● **Assignment**
Look through the data below and, wherever a line carries the word "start", please copy that line.

● **Collected material**
┏━━
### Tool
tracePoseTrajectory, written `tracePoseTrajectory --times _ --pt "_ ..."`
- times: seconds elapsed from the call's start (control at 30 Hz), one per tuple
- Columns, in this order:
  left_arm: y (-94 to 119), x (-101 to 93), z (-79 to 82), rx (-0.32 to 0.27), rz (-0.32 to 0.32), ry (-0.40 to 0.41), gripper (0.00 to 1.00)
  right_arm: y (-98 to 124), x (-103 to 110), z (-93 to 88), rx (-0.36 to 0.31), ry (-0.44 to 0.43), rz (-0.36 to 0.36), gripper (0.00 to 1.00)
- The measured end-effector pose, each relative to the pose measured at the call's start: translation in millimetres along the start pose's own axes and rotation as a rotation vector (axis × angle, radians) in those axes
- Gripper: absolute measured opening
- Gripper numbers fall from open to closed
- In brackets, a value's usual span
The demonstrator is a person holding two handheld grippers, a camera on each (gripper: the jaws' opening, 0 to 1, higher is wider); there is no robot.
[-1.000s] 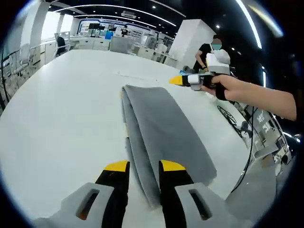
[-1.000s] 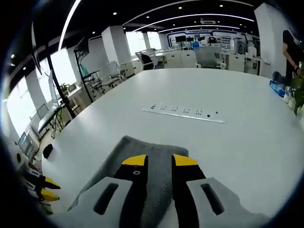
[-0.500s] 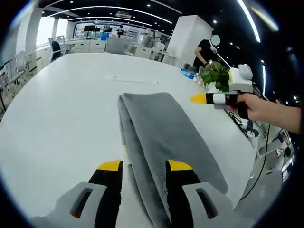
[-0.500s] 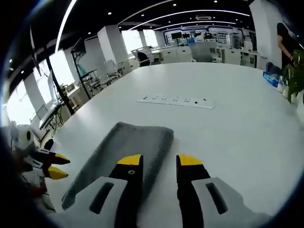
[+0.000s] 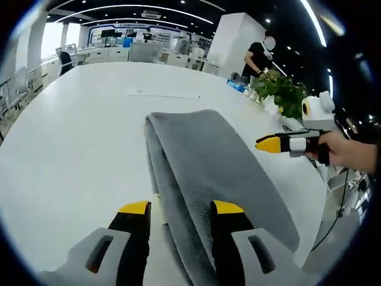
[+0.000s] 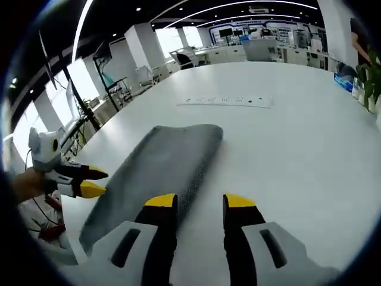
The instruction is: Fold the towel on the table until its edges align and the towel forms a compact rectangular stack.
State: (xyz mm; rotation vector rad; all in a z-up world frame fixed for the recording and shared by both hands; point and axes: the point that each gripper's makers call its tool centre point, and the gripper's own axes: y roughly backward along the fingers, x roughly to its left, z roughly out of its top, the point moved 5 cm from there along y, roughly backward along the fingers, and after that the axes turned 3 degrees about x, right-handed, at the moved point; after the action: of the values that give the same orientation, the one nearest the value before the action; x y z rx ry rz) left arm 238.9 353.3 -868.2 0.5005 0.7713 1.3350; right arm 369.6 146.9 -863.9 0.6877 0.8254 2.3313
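Observation:
A grey towel (image 5: 208, 167) lies on the white table (image 5: 71, 131) as a long folded strip, its folded edge along the left. My left gripper (image 5: 180, 208) hovers open over the strip's near end, gripping nothing. A hand holds my right gripper (image 5: 280, 144) off the towel's right side, above the table. In the right gripper view the towel (image 6: 166, 161) stretches away to the left of my open right gripper (image 6: 199, 202), whose jaws stand over bare table beside the towel's edge. The left gripper (image 6: 89, 182) shows at the far left, past the towel's other end.
A power strip (image 5: 161, 94) is set in the table beyond the towel, also seen as the power strip (image 6: 226, 101). A potted plant (image 5: 283, 89) stands at the table's right edge. A person (image 5: 259, 56) stands at the back. Chairs and desks lie beyond the table.
The right gripper has moved off the towel's far end and down its right side. My left gripper has stayed at the near end. The towel lies still.

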Motion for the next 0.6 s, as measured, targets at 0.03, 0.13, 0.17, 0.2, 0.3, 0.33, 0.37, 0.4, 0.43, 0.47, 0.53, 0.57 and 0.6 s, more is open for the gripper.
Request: tracePoseTrajectory --times 0.03,0.13,0.17,0.2,0.3,0.33,0.37,0.4,0.43,0.47,0.53,0.57,0.6 --pt "0.1 -0.5 0.1 0.002 0.002 0.000 0.42 0.6 0.6 -1.3 0.001 -0.001 0.001 0.29" --pt "-3.2 4.3 0.7 -0.001 0.002 0.023 0.41 -0.3 3.1 -4.9 -0.004 -0.001 0.014 0.28" --pt "-5.5 6.7 -0.2 -0.002 0.004 0.031 0.41 -1.7 2.6 -6.3 0.001 -0.003 0.016 0.28" --pt "-6.4 7.5 -0.7 -0.002 0.005 0.035 0.41 -3.2 2.5 -9.2 0.014 -0.006 0.018 0.29" --pt "-10.1 9.5 -3.5 0.002 0.006 0.047 0.41 -1.8 8.5 -12.5 0.017 -0.002 0.025 0.29" --pt "-9.8 8.5 -3.6 0.001 0.008 0.047 0.41 -0.9 11.2 -13.6 0.020 0.002 0.026 0.29" --pt "-9.6 8.0 -3.8 0.001 0.010 0.048 0.41 -1.0 11.8 -15.2 0.025 0.010 0.023 0.30" --pt "-10.1 8.2 -4.5 0.001 0.012 0.049 0.41 -1.6 11.0 -17.0 0.028 0.021 0.020 0.30" --pt "-11.2 8.5 -5.9 0.002 0.015 0.051 0.41 -2.3 12.6 -19.7 0.034 0.027 0.023 0.30" --pt "-10.8 7.9 -6.6 0.001 0.015 0.052 0.40 -2.1 15.2 -21.9 0.036 0.024 0.027 0.30" --pt "-10.4 7.2 -6.0 -0.004 0.017 0.047 0.40 -2.6 17.7 -24.1 0.041 0.018 0.035 0.30" --pt "-10.0 5.8 -6.4 -0.001 0.019 0.041 0.39 -3.8 17.2 -24.4 0.042 0.020 0.033 0.29" --pt "-9.8 5.6 -7.1 0.004 0.022 0.036 0.38 -4.5 16.6 -24.1 0.041 0.024 0.033 0.29"
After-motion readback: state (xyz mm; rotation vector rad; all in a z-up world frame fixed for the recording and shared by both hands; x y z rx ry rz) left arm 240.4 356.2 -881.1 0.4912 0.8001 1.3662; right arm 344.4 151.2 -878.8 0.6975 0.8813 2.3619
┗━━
● **Response to this exercise**
- times: seconds elapsed from the call's start (control at 30 Hz), one per tuple
- The measured end-effector pose, each relative to the pose measured at the call's start: translation in millimetres along the start pose's own axes and rotation as a rotation vector (axis × angle, radians) in those axes

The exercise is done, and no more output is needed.